Thomas has owned a home at the Lake of the Ozarks since 2013, but due to being on call at the VA hospital, she has only lived in her district for a couple of years. 

Ultimately, Thomas left the VA hospital in order to increase her involvement in politics, saying she recognized political limitations as a federal or state employee. Thomas said she feels as though today’s America is not the country she grew up in and that is what drove her to the statehouse. 

While Thomas is proud to be one of the few physicians in the statehouse, she would like to see more variety on the house floor. 

“We need bankers, farmers, and gas station attendants. We need everybody because the diversity of what we deal with is across the spectrum and beyond things you would ever have thought about,” Thomas said. 
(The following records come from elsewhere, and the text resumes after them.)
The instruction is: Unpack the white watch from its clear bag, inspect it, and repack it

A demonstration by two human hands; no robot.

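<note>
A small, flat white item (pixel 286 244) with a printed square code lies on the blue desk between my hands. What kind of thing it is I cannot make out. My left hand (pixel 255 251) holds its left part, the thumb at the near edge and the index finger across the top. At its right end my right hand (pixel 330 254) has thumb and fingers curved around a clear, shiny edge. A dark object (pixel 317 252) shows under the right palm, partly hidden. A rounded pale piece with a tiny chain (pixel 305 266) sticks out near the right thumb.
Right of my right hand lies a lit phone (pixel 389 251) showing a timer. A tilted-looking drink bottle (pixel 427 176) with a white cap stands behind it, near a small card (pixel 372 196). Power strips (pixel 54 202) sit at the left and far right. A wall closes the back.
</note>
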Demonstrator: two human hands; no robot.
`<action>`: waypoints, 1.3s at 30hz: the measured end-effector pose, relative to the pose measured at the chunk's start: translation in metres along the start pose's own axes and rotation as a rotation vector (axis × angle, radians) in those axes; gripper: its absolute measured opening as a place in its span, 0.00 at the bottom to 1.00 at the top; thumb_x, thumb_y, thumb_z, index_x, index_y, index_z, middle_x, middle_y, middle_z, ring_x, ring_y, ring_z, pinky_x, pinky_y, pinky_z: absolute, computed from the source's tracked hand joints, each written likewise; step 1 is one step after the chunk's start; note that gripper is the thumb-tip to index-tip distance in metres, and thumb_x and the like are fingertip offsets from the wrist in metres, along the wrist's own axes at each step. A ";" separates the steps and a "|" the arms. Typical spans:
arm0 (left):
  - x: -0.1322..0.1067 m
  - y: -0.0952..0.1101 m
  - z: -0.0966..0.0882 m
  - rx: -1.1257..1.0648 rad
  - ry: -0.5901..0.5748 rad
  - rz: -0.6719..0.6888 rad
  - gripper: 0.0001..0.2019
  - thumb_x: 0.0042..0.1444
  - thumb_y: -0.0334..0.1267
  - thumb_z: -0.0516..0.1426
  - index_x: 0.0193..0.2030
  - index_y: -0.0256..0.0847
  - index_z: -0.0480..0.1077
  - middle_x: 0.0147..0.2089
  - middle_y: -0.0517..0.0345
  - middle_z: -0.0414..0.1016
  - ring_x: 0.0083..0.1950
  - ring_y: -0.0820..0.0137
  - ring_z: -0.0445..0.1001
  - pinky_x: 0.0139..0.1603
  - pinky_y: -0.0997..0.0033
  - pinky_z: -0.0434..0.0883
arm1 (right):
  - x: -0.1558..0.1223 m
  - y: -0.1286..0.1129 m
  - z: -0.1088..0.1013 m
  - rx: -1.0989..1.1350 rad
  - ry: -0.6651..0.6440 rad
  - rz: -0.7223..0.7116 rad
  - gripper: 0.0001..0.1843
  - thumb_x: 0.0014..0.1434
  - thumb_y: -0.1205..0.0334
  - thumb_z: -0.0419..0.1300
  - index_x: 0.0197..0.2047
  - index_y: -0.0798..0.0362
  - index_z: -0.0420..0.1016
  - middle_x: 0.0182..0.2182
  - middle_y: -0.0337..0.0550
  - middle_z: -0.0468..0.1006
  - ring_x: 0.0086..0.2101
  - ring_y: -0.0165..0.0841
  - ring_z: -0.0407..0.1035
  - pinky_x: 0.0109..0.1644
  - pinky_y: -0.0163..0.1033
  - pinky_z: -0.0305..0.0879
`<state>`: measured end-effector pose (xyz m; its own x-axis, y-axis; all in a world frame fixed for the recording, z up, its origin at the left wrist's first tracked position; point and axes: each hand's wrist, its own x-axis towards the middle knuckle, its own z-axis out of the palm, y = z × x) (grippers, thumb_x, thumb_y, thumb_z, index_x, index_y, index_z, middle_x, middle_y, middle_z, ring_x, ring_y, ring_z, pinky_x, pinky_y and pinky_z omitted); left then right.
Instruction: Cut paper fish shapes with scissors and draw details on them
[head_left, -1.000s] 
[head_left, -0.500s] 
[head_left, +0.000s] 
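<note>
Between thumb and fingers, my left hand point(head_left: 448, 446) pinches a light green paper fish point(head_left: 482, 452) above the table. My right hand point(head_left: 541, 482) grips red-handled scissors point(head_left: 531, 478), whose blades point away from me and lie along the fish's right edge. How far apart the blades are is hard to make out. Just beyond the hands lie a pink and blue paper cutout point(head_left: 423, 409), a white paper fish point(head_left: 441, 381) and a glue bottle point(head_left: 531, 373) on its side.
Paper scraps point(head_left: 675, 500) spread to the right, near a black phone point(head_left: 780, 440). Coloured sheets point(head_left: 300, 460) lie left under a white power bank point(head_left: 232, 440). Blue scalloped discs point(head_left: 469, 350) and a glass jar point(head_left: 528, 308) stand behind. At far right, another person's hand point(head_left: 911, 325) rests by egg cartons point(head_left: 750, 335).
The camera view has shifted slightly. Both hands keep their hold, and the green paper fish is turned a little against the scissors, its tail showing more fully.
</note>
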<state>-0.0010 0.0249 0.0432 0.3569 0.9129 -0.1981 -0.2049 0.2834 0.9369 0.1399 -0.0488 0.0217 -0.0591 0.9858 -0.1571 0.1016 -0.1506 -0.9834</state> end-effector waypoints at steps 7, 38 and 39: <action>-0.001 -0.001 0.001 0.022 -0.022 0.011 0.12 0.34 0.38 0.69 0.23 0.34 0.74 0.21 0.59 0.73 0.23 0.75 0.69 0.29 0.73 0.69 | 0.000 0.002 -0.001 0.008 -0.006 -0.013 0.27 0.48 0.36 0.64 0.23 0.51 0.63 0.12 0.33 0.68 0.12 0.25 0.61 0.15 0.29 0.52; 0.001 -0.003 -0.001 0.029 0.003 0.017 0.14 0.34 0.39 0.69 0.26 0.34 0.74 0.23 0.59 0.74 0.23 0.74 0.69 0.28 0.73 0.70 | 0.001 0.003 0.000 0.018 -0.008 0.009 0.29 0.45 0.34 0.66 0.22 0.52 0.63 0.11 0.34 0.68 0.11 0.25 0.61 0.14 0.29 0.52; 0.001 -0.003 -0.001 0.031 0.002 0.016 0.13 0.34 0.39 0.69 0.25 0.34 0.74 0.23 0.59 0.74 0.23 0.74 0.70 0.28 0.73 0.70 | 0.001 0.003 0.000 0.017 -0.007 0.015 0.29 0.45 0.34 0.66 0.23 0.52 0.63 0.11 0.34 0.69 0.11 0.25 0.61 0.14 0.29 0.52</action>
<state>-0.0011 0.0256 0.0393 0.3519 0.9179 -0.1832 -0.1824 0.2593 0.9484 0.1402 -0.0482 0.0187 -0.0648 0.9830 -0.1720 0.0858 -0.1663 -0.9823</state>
Thomas would like her constituents to know that she is a mouthpiece for their views and that she wants their input. 

“If for some reason I am not voting the way that they want, I absolutely want their feedback, because that’s why I am here, to do their bidding,” Thomas said. 

Thomas filed HB 1029 this year which would dedicate part of Highway 54 in Miller County as “Deputy Sheriff Casey L Shoemate Memorial Highway,” something her predecessor had worked on before her. The bill has been referred to the Transportation Committee. 

Thomas decided not to file any other bills this year to dedicate her focus to learning the ropes of the statehouse.

“As a physician, our tradition is when you change, even within medicine, you start from the ground up, and you learn and you move back through the system,” Thomas said. “I am a newbie, I’m a freshman, and so I felt like I had a lot to learn.”

Thomas serves on the Health and Mental Health Policy Committee and the Professional Registration and Licensing Committee as well as the Special Committee on Tourism. 

“I’m very excited about my committee assignments because I feel like it would have been a disservice not to be on something that was health or mental health or physician and science-related,” Thomas said. “Also, given where I actually reside, the tourism issue is certainly relevant.”